As you may know OpenWrt’s collection of ported packages is continuesly growing.
Many graphical stuff gets ported, as well as graphical desktops and toolkits (lxde, xfce, gnome based on GTK2 – e17 based on the enlightenment foundation libraries – etc.).
However there was no approach yet to port the last missing Desktop “KDE” and underlying Toolkit “QT”.
That’s why I went to “Tokamak 4” this weekend, a meeting organized and founded by the KDE foundation, intended to communicate and hack together related to several KDE software projects.

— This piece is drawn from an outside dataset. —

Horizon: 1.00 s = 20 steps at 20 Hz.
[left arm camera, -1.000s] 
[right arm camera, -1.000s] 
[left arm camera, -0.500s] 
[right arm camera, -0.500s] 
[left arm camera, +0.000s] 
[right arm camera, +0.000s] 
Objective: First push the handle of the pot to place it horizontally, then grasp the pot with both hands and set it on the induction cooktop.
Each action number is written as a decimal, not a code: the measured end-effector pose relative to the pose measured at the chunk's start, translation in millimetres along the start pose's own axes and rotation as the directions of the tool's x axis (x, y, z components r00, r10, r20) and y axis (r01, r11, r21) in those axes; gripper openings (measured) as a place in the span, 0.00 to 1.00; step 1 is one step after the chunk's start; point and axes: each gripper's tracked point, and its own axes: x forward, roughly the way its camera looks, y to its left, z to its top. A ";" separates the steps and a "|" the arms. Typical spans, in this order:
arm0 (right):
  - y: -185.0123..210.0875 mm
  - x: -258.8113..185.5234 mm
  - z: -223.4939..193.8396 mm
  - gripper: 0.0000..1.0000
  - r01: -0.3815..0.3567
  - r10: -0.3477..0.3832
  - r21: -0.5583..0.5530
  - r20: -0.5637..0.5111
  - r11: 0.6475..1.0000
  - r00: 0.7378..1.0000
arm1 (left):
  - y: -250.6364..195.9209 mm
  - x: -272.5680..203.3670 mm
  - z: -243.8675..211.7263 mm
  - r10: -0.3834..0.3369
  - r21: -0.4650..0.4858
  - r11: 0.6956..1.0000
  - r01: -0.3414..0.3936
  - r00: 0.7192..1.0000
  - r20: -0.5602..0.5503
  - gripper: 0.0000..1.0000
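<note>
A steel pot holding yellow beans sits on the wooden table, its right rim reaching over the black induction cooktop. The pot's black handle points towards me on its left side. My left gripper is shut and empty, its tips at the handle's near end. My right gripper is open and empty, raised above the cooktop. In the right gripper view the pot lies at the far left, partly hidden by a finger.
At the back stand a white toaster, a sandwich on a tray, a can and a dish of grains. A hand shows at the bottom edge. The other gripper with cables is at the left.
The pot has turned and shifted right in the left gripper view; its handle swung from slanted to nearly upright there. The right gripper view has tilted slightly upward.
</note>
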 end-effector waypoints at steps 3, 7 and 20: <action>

We were about 25 people from all over the world and I really enjoyed the stay and nice, friendly and mixed party – surprisingly I was the only one not using KDE (however not for a special reason – just got used to my current environment) :).
They showed lot’s of interest in the UCI-System (Unified Configuration Interface) OpenWrt is using.
It’s a simple, human-readable, easy-to-parse configuration file format and library OpenWrt uses for services to make it easy writing Administration Interfaces for them (e.g. the webinterface “LuCI”).
We were spinning around about KDE Plasma applets which will list available OpenWrt-devices ready to get administrated right through native applications.
Key deal for me however was to get in touch with people who know the QT/KDE architecture very well, for sure promoting a bit OpenWrt, qi-hardware and it’s concept of open hardware and why I think having QT/KDE support within OpenWrt is opening lot’s of opportunities for both projects.
Since QT is able to use DirectFB (a very powerful but light abstraction for the linux framebuffer) – and therefore does not require a X11 system necessarily – it would be also great for limited hardware such as the Ben NanoNote (32MB of RAM) where I got GTK2-based apps running on top of DirectFB quite some time ago.
I expected to get basic support for QT within OpenWrt done this weekend, however I underestimated the size and complexity of QT – never touched QT-code before.
I realized QT is not just a toolkit as GTK2 is, but a whole framework which tries to abstract as much as possible from the underlying system. It features own backends for multimedia, sound, graphics, even networking – to achieve a stable API and platform compatibility without the need of code modifications, no matter which backends or systems are used below.
In which way the typical issues of such a abstraction-concept – such as getting bloated, having performance issues, being feature-limited as you’re usually just able to support the least common denominator of all supported backends, etc. – I’ve no idea yet – maybe they found a way, will find that out sooner or later.
They also use “qmake” as build-system which is structured quite different than e.g. GNU make, so this got another temporary road blocker as I used qmake never before and had to dig in first.
Back to the port of QT to OpenWrt: I’m having promise to see the first basic QT based application running on a OpenWrt supported device within the next days.